TASK TO COMPLETE >> Take the entries below and print only the lines from the one with "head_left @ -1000" through the one with "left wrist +", exactly as they stand, both ends included.

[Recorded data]

BEGIN

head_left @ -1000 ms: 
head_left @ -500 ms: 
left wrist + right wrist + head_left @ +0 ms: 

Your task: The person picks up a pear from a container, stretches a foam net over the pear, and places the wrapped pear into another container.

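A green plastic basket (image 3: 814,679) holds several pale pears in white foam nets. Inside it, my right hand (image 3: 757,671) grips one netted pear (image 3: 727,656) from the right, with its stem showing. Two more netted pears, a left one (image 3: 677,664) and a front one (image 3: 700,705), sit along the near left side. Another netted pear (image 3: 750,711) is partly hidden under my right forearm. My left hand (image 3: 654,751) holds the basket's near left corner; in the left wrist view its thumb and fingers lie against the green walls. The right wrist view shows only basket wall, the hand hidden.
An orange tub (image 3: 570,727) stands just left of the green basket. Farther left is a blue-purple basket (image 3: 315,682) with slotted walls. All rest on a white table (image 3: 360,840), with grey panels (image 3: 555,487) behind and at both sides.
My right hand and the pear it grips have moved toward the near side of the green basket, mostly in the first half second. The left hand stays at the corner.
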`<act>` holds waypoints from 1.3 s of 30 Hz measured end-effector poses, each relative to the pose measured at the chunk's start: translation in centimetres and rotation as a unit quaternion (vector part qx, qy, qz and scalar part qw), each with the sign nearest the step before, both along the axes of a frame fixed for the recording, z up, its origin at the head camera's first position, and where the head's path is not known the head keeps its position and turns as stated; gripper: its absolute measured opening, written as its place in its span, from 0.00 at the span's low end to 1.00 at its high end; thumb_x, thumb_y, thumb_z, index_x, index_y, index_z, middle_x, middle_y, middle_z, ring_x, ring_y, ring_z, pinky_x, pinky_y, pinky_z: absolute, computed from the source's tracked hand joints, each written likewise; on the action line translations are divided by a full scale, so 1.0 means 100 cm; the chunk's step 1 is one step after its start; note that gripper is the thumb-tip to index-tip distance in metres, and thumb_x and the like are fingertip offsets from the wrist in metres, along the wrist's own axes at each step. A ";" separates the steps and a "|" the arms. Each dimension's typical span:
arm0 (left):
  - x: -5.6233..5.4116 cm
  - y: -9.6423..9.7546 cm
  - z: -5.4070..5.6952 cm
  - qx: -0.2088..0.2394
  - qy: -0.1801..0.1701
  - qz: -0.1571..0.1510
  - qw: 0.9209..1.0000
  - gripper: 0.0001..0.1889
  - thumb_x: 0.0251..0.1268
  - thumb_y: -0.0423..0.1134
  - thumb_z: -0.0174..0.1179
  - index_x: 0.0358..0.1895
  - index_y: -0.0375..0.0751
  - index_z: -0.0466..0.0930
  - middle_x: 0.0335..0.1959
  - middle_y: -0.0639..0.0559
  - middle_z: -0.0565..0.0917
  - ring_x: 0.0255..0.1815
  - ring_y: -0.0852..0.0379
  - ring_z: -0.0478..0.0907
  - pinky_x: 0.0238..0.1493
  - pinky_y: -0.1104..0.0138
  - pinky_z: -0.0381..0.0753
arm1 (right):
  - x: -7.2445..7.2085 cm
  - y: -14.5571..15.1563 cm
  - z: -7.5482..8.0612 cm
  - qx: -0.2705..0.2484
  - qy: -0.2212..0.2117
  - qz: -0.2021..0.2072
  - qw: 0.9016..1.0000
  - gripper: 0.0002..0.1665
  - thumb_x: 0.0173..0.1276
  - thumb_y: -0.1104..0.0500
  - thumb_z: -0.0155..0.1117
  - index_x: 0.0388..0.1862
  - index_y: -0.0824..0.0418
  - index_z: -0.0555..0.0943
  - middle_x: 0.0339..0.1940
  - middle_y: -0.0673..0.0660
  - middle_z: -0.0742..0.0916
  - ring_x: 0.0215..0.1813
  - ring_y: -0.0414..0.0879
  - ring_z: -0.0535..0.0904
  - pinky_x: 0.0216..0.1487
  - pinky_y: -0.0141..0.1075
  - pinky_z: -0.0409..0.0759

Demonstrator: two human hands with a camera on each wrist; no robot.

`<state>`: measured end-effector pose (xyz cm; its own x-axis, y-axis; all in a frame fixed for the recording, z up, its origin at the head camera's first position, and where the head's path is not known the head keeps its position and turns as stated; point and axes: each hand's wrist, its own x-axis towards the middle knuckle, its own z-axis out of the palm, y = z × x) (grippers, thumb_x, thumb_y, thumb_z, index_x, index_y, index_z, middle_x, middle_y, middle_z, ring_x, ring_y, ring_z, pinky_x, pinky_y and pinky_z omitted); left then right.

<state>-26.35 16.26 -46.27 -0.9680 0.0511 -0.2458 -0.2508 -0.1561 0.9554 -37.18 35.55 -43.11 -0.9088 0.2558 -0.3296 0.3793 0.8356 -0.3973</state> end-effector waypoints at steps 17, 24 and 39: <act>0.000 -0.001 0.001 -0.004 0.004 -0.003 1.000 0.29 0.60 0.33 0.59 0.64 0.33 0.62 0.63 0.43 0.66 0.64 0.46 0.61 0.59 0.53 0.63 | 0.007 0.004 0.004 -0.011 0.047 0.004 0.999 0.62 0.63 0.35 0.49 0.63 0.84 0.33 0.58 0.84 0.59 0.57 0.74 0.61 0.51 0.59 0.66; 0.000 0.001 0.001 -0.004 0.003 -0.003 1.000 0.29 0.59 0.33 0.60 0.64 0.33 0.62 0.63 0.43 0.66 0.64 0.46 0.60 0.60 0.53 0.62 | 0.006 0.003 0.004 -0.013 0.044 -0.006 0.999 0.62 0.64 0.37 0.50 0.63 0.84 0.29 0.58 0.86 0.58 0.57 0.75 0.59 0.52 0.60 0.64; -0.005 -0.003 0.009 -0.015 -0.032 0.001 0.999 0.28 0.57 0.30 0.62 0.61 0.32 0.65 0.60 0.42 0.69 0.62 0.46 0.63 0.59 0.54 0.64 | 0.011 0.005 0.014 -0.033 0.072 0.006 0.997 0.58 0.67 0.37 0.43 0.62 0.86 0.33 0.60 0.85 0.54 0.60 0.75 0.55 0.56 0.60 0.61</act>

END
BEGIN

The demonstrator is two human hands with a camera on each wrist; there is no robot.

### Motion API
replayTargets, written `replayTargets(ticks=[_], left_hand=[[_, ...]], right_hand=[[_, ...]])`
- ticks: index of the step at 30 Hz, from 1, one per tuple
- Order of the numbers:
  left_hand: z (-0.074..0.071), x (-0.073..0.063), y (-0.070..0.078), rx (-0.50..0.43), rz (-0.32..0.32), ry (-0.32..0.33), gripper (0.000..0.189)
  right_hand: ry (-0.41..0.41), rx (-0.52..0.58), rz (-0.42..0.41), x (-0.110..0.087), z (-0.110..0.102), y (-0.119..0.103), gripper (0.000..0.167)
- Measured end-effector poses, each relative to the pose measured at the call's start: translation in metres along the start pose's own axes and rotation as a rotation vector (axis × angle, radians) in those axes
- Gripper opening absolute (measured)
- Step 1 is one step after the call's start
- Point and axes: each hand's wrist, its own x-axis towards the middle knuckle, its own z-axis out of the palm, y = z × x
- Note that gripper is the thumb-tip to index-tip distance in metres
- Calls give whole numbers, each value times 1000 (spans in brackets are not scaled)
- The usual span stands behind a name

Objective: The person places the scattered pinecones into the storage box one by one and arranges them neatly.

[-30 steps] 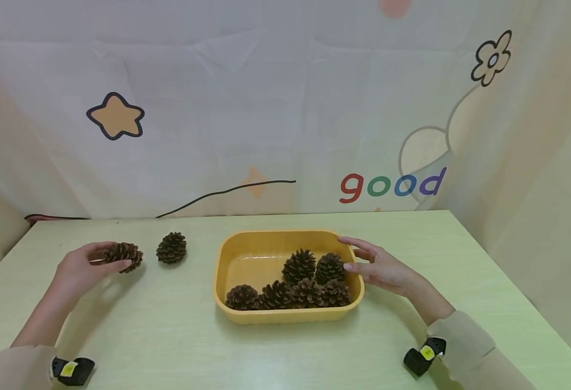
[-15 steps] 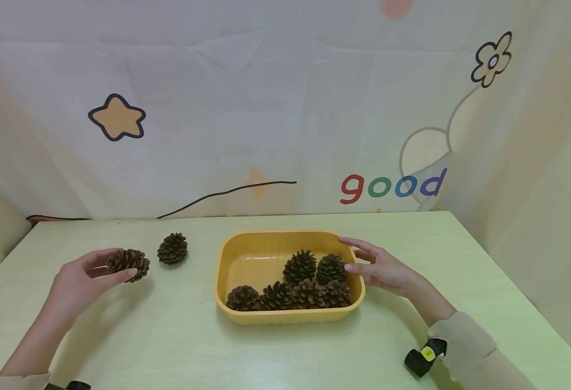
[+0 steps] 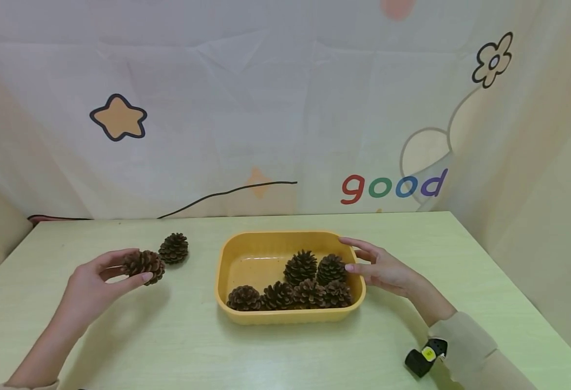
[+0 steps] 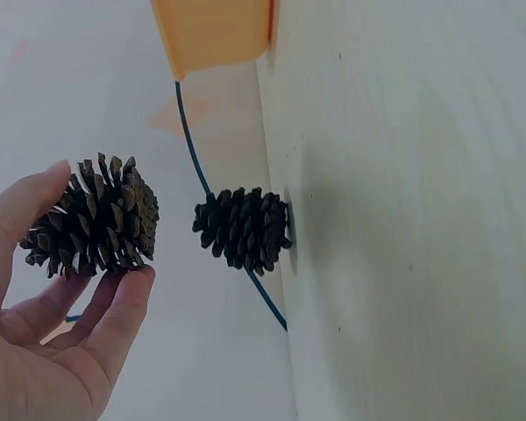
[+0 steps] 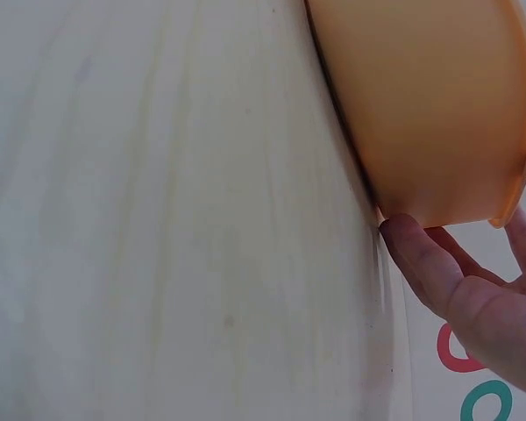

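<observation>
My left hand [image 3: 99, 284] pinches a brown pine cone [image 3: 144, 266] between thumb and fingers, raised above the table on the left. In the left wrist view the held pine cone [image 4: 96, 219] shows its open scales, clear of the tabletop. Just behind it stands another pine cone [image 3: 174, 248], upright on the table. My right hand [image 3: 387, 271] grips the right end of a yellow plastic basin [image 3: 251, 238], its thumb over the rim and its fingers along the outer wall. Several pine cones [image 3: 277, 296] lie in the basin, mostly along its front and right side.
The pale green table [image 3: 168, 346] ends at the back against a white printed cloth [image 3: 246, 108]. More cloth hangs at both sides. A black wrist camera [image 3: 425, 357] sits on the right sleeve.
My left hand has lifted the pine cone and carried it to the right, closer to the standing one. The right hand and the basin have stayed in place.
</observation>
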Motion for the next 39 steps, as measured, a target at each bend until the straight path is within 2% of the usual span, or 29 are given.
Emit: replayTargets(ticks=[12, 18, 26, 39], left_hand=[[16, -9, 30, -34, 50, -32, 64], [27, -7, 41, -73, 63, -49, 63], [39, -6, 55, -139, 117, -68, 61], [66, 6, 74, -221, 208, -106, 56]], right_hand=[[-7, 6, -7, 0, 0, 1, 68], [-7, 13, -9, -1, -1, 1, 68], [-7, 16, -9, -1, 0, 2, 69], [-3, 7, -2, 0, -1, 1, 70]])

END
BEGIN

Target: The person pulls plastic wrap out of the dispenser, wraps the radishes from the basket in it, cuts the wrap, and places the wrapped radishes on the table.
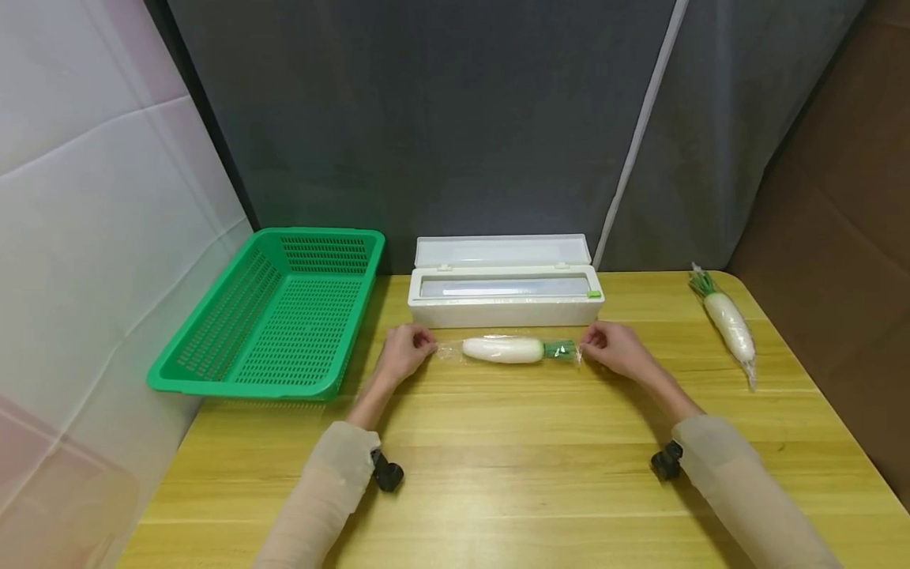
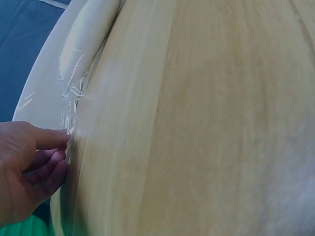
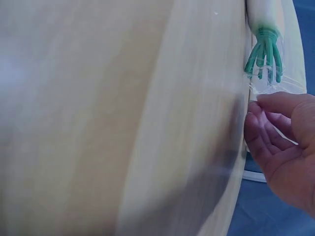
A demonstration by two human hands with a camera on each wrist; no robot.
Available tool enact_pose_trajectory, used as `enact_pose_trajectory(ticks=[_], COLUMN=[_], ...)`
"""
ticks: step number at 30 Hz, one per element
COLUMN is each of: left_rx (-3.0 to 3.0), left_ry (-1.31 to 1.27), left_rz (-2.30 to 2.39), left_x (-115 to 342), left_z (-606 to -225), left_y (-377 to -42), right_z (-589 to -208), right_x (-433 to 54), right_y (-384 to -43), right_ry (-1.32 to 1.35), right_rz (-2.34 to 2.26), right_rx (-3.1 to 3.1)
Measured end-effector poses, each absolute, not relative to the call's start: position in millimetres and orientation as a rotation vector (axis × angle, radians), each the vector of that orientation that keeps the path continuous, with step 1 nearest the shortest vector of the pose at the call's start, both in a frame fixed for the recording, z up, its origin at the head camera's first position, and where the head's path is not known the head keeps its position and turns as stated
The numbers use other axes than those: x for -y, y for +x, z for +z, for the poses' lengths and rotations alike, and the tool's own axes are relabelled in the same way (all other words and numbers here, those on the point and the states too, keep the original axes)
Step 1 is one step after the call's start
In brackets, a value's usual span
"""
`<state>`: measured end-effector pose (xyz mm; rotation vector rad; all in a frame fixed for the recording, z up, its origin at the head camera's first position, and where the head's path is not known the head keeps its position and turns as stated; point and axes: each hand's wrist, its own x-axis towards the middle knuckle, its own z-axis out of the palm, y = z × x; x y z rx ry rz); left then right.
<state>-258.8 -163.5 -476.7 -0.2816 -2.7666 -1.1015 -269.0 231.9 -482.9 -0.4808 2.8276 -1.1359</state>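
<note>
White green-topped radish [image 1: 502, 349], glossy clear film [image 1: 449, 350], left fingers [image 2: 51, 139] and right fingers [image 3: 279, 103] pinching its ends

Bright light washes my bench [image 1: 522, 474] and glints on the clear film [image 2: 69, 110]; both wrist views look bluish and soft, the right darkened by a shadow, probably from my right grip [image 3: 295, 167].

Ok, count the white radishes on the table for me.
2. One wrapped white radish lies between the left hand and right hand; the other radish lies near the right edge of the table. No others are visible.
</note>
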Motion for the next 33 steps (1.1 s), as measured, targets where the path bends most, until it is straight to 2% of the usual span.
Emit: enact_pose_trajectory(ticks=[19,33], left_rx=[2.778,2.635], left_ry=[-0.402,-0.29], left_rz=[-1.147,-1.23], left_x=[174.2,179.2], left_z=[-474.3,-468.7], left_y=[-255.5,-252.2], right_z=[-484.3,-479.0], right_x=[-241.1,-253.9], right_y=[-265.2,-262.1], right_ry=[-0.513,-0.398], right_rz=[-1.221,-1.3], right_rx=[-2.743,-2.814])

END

ANSWER BELOW >>
head_left @ -1000 ms: 
head_left @ -500 ms: 
left wrist + right wrist + head_left @ +0 ms: 

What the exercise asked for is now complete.